EXERCISE AIM
Only those lines in the data below from the line containing "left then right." through the line containing "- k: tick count", both included, should be restated word for word.
▬▬▬
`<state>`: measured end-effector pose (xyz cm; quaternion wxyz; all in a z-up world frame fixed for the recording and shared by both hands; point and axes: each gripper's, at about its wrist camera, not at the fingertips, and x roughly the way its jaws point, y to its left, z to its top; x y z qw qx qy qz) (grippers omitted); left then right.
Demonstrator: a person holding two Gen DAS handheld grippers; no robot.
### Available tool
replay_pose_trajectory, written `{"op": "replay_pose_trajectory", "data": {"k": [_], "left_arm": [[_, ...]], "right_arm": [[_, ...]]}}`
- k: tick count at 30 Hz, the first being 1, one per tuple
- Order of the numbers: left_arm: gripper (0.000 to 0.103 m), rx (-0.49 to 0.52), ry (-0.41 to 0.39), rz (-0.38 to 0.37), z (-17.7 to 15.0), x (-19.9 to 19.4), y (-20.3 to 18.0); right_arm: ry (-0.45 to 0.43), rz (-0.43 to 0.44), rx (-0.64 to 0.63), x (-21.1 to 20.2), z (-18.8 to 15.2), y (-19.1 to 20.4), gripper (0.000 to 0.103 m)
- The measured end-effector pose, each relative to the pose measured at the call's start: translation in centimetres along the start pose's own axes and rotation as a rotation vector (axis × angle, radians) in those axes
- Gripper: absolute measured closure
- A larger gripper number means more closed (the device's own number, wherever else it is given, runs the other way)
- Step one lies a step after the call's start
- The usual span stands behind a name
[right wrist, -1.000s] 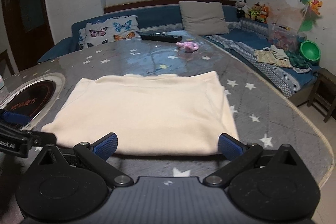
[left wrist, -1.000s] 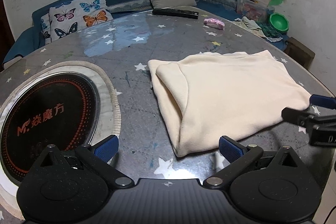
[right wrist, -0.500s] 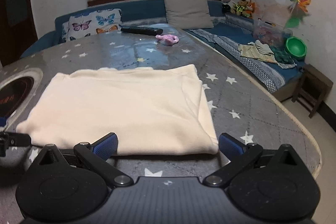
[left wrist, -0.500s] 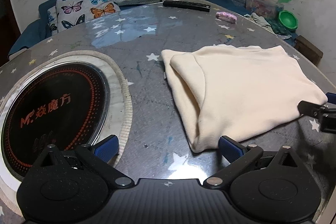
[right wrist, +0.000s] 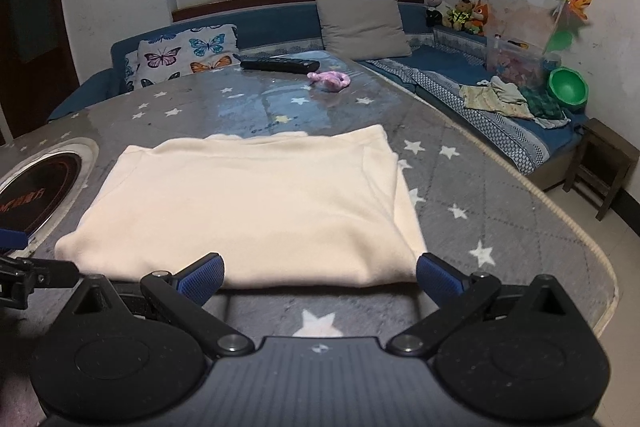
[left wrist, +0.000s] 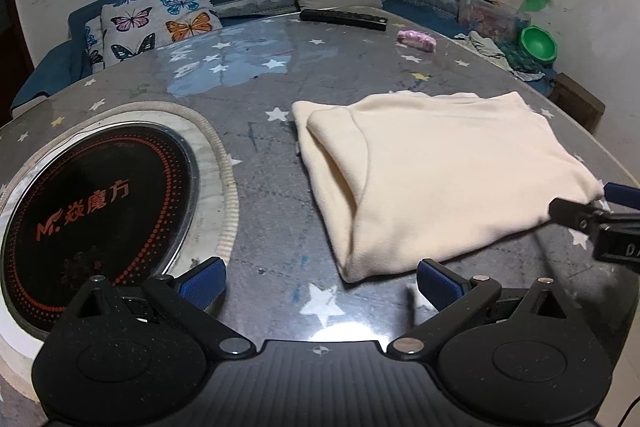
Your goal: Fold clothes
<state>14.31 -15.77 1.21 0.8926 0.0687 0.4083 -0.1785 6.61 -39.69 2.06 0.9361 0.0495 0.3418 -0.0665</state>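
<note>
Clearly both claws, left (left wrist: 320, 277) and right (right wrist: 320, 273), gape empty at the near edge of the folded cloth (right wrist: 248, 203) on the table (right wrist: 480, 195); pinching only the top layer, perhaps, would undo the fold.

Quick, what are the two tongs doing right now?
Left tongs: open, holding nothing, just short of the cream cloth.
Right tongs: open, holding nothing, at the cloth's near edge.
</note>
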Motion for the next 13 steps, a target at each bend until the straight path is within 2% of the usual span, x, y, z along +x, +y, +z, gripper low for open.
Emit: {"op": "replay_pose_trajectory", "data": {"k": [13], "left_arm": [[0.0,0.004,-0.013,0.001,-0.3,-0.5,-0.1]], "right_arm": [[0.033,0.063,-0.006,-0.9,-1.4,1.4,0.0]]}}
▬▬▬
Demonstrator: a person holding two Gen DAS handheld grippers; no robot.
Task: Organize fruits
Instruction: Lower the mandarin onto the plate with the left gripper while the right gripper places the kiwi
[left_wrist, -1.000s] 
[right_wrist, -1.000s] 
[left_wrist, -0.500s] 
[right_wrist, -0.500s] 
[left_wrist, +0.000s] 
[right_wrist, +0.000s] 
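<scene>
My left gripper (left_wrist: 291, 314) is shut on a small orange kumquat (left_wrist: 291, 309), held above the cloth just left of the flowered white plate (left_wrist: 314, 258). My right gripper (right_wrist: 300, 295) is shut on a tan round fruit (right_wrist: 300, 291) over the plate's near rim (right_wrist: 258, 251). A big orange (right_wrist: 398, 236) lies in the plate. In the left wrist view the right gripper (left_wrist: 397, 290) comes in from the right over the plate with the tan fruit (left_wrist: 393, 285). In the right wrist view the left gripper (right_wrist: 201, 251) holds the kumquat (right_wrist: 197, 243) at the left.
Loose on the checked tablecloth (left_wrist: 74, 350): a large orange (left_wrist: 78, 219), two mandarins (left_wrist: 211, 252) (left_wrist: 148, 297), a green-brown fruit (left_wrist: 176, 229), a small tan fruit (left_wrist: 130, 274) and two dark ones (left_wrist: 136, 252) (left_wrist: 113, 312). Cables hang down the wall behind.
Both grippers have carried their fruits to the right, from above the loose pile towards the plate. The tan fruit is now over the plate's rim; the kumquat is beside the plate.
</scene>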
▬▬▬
EXERCISE RESPONSE
`<state>`: measured end-effector pose (xyz cm; quaternion wxyz; all in a z-up world frame fixed for the recording and shared by both hands; point and axes: each gripper's, at about its wrist camera, not at the fingertips, and x roughly the way its jaws point, y to its left, z to its top; x y z qw qx qy qz) (grippers omitted); left then right.
Demonstrator: a person holding two Gen DAS handheld grippers; no robot.
### Available tool
replay_pose_trajectory, written `{"op": "replay_pose_trajectory", "data": {"k": [_], "left_arm": [[_, ...]], "right_arm": [[_, ...]]}}`
- k: tick count at 30 Hz, the first being 1, one per tuple

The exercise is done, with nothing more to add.